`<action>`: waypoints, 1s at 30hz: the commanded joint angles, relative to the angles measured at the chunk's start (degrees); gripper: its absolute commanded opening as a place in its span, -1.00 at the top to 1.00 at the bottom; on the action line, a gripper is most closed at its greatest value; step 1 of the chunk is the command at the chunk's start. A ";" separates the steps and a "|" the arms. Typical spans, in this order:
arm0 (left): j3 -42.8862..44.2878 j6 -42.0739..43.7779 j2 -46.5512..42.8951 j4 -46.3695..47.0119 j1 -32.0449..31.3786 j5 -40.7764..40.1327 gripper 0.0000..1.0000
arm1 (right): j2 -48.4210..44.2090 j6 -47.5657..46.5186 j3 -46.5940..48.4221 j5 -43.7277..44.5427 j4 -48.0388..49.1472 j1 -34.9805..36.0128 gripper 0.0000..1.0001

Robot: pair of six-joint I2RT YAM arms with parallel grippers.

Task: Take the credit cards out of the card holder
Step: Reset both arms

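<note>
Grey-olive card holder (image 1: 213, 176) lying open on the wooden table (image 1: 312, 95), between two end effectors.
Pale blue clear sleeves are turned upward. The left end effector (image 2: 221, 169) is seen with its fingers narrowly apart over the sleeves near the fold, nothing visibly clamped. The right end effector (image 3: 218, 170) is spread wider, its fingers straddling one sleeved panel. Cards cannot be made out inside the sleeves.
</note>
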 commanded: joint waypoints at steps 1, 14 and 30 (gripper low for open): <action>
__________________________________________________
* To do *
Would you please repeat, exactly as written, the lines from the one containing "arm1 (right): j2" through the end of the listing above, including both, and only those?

* Written answer *
arm1 (right): j2 -48.4210..44.2090 j6 -47.5657..46.5186 j3 -46.5940..48.4221 j5 -43.7277..44.5427 j4 -48.0388..49.1472 j1 -34.9805..36.0128 gripper 0.0000..1.0001

Robot: pair of six-joint I2RT YAM arms with parallel grippers.

Task: Take the credit cards out of the card holder
Step: Reset both arms

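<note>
Grey-olive card holder (image 1: 213, 176) lying open on the wooden table (image 1: 312, 95), between two end effectors.
Pale blue clear sleeves are turned upward. The left end effector (image 2: 221, 169) is seen with its fingers narrowly apart over the sleeves near the fold, nothing visibly clamped. The right end effector (image 3: 218, 170) is spread wider, its fingers straddling one sleeved panel. Cards cannot be made out inside the sleeves.
</note>
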 commanded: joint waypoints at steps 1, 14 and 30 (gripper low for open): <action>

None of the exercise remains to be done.